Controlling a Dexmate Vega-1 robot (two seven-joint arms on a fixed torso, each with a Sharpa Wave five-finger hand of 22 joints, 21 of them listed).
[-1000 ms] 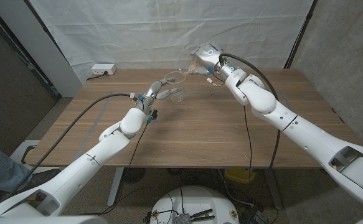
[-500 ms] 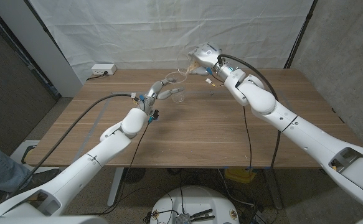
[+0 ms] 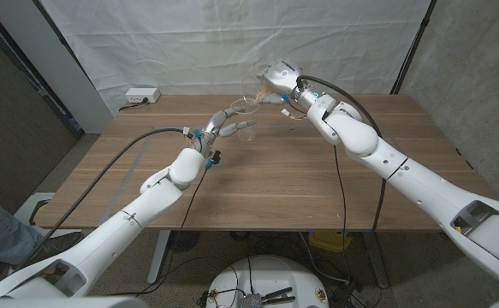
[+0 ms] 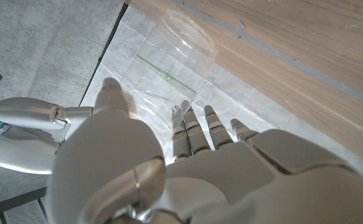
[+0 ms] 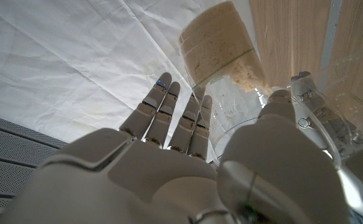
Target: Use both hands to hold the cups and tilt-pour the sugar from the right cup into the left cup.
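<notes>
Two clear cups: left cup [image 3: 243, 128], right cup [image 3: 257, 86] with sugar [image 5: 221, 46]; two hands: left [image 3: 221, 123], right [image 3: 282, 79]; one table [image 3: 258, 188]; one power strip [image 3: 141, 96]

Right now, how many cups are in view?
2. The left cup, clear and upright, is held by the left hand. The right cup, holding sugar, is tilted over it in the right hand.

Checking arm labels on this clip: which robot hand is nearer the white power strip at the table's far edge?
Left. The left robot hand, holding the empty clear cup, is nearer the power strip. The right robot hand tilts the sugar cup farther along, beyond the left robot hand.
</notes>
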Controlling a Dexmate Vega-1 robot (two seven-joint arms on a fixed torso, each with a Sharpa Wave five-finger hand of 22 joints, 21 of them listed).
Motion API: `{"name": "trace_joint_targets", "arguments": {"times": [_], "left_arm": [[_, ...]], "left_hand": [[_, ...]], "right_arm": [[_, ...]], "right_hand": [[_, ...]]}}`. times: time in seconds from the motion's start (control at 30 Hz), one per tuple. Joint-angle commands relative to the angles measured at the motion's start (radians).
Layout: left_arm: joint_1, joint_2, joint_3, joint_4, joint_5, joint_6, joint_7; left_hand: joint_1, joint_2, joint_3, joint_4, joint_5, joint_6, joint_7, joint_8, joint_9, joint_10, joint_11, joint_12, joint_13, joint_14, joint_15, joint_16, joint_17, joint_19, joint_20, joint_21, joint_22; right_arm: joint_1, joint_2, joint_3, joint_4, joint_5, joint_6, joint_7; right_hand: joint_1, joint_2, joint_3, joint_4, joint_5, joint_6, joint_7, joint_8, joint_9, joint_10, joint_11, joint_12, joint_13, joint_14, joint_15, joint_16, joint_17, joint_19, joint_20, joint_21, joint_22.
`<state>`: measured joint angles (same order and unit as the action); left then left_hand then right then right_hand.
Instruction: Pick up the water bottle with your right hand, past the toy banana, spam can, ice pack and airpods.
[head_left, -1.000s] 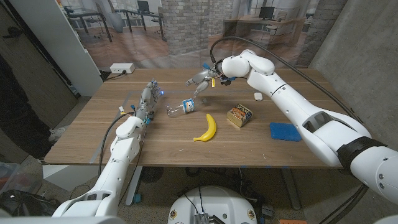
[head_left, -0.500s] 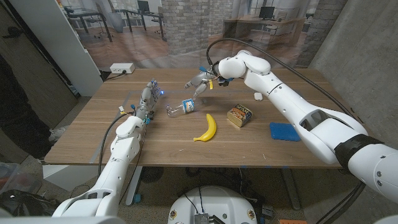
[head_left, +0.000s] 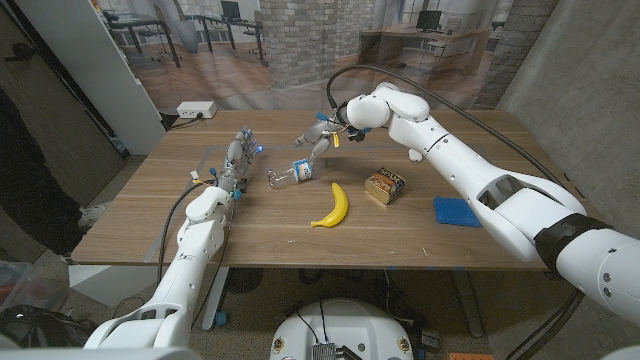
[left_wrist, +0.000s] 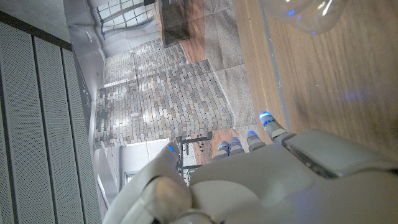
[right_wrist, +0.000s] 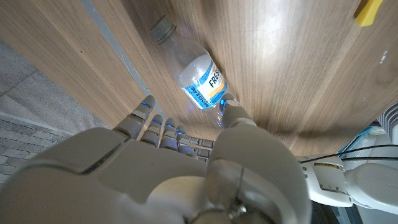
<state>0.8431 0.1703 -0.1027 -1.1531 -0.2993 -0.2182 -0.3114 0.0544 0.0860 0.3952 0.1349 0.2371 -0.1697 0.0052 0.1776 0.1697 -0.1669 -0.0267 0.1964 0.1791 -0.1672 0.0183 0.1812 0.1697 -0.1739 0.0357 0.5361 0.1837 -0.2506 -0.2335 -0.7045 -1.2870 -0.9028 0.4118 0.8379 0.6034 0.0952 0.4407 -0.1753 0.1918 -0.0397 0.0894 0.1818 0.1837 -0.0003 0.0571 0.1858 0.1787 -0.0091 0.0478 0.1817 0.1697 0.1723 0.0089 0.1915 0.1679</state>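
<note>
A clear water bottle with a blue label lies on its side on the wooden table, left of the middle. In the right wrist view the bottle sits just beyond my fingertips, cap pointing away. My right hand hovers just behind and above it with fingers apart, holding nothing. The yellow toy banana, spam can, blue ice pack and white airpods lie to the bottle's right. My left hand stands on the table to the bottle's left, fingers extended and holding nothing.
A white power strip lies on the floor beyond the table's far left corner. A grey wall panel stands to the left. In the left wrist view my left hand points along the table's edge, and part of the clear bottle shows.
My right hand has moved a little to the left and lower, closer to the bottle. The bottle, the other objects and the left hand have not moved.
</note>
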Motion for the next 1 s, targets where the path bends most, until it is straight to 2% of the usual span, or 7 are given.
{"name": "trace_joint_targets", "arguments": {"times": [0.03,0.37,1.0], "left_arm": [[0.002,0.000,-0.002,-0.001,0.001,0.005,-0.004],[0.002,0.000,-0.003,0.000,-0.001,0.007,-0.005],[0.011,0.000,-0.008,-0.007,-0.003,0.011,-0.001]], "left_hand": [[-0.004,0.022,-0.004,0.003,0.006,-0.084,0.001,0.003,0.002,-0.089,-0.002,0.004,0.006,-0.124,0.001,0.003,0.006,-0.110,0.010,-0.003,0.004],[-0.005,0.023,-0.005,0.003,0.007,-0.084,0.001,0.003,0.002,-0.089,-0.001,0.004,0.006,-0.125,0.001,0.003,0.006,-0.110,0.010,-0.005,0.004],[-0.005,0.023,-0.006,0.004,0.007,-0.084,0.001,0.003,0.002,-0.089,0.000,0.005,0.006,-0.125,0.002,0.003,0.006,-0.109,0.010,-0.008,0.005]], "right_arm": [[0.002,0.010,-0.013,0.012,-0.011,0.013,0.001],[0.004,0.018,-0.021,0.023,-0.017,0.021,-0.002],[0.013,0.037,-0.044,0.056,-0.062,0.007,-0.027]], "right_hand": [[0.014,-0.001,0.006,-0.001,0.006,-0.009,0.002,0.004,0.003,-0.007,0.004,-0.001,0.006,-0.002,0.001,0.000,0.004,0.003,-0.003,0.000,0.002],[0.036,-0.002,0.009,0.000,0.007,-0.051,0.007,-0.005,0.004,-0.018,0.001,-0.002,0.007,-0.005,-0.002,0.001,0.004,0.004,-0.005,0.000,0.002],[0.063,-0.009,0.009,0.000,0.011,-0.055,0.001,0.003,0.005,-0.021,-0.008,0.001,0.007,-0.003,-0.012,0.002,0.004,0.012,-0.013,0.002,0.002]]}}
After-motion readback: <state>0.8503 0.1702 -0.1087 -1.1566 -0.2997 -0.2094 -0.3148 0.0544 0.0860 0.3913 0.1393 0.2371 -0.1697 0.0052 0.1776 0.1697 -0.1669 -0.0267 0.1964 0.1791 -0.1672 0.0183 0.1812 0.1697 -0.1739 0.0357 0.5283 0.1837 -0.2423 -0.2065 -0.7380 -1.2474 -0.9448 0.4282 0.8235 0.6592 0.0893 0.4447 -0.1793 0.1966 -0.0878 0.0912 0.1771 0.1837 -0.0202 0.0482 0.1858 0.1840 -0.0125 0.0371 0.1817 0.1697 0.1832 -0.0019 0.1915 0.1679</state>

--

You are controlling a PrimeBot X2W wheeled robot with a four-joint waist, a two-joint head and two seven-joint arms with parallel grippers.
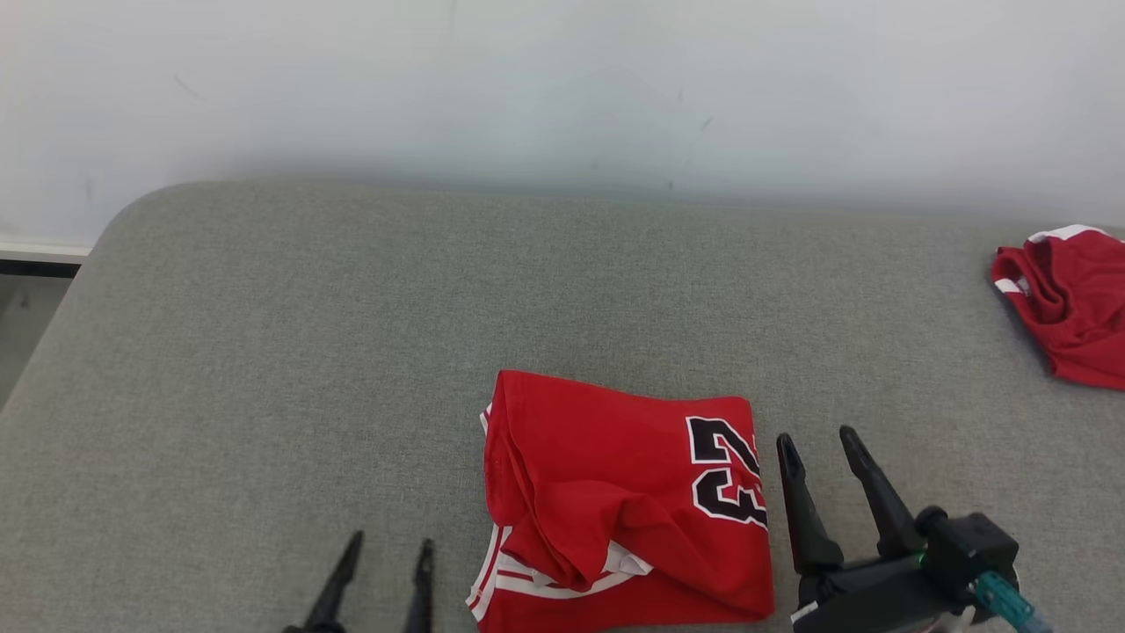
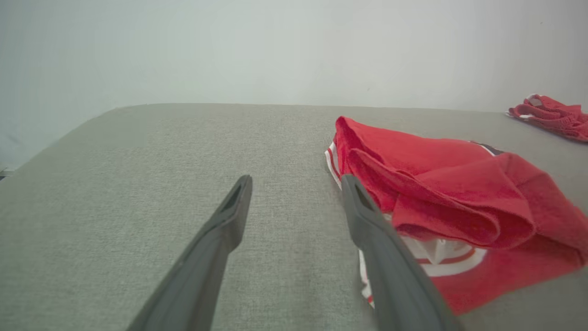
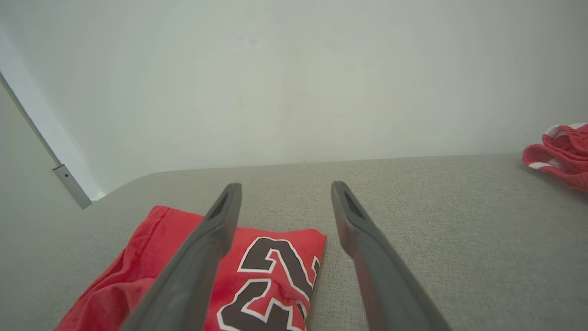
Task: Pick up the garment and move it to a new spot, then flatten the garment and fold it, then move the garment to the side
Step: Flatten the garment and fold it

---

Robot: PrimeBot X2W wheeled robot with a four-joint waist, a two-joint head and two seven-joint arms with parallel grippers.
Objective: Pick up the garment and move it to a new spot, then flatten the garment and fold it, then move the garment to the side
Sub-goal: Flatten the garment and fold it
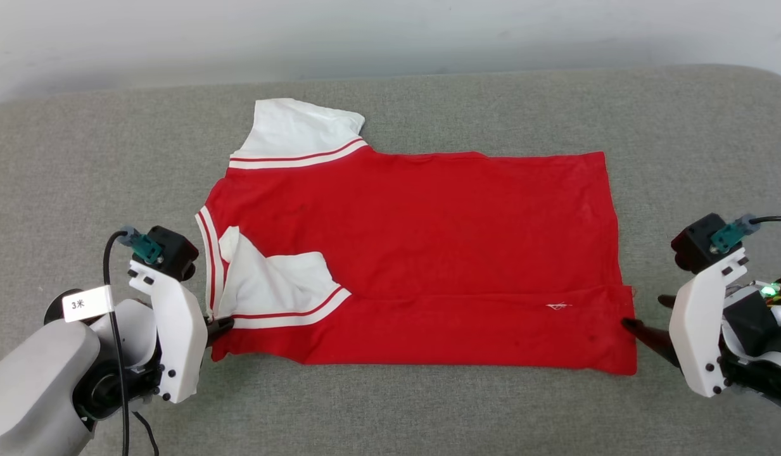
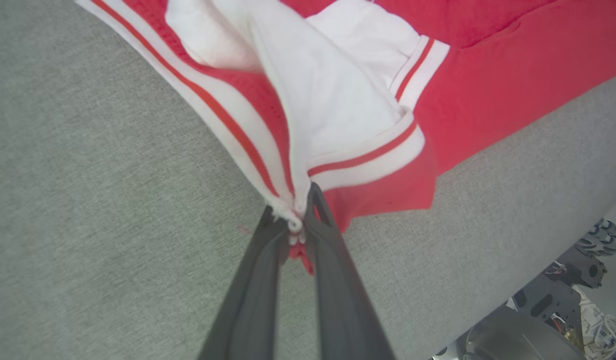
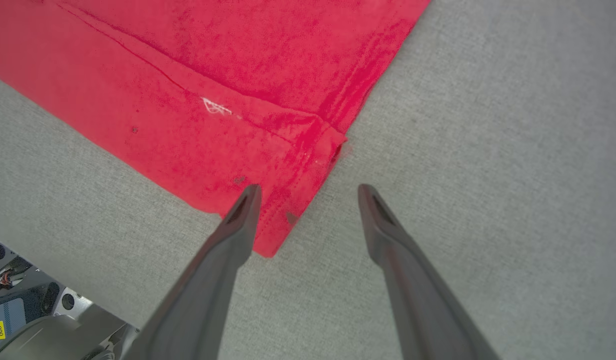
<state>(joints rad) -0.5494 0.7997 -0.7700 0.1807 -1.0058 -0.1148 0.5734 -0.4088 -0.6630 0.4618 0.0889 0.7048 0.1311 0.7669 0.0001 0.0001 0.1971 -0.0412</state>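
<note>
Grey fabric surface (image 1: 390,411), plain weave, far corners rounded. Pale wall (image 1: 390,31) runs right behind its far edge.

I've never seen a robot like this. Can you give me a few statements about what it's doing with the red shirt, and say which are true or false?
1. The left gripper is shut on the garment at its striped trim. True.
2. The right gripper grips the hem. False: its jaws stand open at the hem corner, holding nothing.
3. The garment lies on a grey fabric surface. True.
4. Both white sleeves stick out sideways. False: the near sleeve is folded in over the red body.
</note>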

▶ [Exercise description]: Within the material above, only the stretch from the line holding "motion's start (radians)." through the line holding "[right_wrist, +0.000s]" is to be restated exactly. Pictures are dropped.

▶ [Answer space]:
Motion API: `{"name": "trace_joint_targets", "arguments": {"times": [_], "left_arm": [[_, ...]], "left_hand": [[_, ...]], "right_arm": [[_, ...]], "right_hand": [[_, ...]]}}`. times: time in seconds from the motion's start (control at 30 Hz), one per tuple. Joint-angle commands relative to the angles measured at the motion's start (radians).
Layout: left_arm: joint_1, joint_2, joint_3, joint_4, joint_5, joint_6, joint_7; left_hand: joint_1, joint_2, joint_3, joint_4, joint_5, joint_6, joint_7, joint_8, joint_9, joint_10, joint_11, joint_12, joint_13, joint_14, joint_15, joint_16, joint_17, joint_19, joint_20, joint_21, joint_22; right_arm: joint_1, joint_2, joint_3, joint_4, joint_5, joint_6, joint_7; right_hand: joint_1, joint_2, joint_3, joint_4, joint_5, joint_6, joint_7, joint_8, joint_9, joint_10, joint_11, joint_12, joint_13, joint_14, joint_15, joint_16, joint_17, joint_19, joint_20, joint_21, joint_22.
`<state>`: measured joint angles (same order and unit as the action); left then left_hand then right then right_hand.
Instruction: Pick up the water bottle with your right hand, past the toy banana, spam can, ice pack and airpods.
[head_left, -1.000s] 
[head_left, -0.500s] 
[head_left, +0.000s] 
[left_wrist, +0.000s] 
[right_wrist, +0.000s] 

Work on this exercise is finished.